START RECORD EXTRACTS
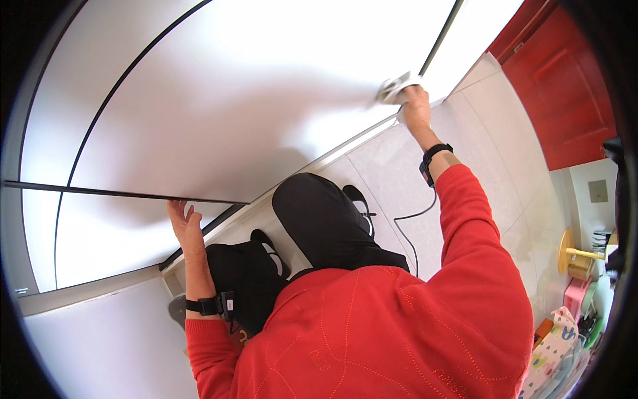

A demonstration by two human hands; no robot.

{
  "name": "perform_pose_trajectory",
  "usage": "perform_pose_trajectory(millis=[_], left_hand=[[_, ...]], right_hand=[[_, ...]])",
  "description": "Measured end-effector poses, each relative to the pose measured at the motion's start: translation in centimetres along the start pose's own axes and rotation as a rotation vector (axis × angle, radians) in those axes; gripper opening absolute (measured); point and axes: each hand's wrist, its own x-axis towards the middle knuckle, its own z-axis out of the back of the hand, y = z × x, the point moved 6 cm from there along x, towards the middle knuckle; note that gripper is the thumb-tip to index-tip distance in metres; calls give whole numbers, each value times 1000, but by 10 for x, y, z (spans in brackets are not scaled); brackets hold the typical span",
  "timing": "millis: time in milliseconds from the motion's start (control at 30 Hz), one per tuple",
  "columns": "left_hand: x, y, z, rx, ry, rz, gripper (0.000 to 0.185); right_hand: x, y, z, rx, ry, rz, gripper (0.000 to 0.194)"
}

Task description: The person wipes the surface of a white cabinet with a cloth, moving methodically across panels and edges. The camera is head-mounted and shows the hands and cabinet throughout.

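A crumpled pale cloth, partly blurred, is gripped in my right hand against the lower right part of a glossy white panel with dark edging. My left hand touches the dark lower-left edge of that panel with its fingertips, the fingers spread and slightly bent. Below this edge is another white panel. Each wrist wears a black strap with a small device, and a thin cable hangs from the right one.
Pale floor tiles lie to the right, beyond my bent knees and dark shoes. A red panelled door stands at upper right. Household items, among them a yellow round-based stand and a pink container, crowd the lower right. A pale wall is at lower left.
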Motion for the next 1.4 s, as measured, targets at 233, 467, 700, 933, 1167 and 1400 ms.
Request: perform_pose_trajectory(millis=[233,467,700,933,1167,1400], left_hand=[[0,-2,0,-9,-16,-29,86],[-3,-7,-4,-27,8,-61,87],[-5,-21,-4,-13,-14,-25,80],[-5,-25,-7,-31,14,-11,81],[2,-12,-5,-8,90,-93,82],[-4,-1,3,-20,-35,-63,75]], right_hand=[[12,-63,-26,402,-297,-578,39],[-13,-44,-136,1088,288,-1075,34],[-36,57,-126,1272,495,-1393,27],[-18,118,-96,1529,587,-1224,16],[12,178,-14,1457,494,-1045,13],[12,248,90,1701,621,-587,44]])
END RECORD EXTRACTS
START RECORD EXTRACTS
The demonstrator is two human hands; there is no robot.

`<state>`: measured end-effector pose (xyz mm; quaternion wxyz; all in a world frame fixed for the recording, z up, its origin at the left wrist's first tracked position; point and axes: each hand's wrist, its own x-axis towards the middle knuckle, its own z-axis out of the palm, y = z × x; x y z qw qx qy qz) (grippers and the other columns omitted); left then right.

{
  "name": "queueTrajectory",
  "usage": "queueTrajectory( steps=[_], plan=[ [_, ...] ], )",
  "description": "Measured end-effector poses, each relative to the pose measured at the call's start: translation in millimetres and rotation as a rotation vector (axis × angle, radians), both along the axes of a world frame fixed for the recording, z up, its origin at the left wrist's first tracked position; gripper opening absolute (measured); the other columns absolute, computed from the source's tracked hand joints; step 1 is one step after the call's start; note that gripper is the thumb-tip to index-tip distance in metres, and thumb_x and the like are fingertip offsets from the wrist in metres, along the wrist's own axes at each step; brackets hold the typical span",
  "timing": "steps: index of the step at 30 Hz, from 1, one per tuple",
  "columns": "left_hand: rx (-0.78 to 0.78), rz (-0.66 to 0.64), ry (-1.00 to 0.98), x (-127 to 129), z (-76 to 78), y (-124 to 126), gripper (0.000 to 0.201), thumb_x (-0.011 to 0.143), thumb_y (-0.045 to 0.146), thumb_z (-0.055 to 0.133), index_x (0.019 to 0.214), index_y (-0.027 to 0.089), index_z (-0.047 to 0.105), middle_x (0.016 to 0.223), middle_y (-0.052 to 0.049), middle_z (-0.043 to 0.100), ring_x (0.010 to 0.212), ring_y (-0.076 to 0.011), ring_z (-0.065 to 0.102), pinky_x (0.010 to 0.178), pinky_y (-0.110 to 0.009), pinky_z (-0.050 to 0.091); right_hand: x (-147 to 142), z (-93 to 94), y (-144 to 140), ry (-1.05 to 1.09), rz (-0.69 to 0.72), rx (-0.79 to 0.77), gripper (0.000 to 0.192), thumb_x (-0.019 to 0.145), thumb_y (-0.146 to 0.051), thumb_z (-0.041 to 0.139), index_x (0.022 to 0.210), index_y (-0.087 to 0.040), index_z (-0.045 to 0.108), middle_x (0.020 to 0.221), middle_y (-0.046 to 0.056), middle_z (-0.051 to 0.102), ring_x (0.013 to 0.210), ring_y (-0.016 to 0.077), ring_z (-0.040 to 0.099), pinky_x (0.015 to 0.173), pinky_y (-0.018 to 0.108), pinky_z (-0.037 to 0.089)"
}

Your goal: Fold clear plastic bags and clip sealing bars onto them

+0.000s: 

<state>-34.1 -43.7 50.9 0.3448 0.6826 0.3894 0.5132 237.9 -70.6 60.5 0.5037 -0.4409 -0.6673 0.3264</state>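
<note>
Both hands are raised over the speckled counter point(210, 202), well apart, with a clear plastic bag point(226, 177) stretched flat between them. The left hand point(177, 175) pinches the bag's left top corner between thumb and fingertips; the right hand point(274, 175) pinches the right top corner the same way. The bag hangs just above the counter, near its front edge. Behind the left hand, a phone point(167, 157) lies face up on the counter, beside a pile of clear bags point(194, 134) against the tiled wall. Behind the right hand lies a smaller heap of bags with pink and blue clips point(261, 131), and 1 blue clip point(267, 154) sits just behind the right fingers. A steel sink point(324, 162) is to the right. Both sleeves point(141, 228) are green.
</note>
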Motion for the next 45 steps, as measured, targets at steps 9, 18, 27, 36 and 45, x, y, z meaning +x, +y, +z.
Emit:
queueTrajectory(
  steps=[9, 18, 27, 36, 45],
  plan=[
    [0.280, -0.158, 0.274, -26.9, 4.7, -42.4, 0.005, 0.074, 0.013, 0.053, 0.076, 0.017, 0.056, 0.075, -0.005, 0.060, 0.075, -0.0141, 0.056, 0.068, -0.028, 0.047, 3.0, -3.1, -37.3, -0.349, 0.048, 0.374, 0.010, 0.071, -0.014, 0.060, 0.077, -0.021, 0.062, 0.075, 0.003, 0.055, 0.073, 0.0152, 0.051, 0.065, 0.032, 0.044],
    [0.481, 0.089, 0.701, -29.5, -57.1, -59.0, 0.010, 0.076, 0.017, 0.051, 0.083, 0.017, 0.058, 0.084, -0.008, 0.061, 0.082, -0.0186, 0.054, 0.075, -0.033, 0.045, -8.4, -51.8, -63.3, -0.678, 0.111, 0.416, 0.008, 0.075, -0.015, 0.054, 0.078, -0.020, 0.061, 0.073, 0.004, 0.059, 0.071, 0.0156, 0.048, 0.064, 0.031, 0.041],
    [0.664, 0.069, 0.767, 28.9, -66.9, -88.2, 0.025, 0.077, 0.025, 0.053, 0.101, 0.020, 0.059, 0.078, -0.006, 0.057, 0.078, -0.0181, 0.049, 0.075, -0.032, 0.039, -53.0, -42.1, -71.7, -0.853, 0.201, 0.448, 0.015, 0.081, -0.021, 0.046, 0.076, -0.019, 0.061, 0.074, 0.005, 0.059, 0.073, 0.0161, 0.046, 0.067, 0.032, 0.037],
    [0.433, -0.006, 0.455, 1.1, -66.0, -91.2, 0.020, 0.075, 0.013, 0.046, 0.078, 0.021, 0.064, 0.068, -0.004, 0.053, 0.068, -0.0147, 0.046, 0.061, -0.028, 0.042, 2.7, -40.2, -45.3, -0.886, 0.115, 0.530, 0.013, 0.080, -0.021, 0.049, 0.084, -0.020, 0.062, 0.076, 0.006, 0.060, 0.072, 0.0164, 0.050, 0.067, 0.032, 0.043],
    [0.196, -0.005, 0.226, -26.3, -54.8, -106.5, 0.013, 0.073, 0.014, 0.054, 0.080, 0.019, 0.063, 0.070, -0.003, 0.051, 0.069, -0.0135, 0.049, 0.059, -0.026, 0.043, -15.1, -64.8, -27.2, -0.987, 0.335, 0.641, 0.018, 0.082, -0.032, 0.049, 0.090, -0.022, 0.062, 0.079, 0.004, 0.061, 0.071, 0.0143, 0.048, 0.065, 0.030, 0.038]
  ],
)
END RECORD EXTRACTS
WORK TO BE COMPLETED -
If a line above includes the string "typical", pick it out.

TASK RESPONSE -
  "description": "Measured end-effector poses, each relative to the pose measured at the motion's start: translation in centimetres along the start pose's own axes and rotation as a rotation vector (axis × angle, radians) in those axes; gripper opening absolute (measured); point and axes: each hand's wrist, its own x-axis towards the middle knuckle, its own z-axis out of the back of the hand, y = z × x, the point moved 6 cm from there along x, towards the middle knuckle; note that gripper is the thumb-tip to index-tip distance in metres; calls give whole numbers, each value times 1000, but by 10 for x, y, z (spans in brackets are not scaled); brackets hold the typical span",
  "description": "Measured end-effector poses, each relative to the pose measured at the call's start: translation in millimetres and rotation as a rotation vector (axis × angle, radians), both along the axes of a world frame fixed for the recording, z up, its origin at the left wrist's first tracked position; gripper opening absolute (measured); the other columns absolute, computed from the source's tracked hand joints; step 1 is one step after the call's start; note that gripper is the thumb-tip to index-tip distance in metres, and thumb_x and the like are fingertip offsets from the wrist in metres, along the wrist's own axes at each step; brackets hold the typical span",

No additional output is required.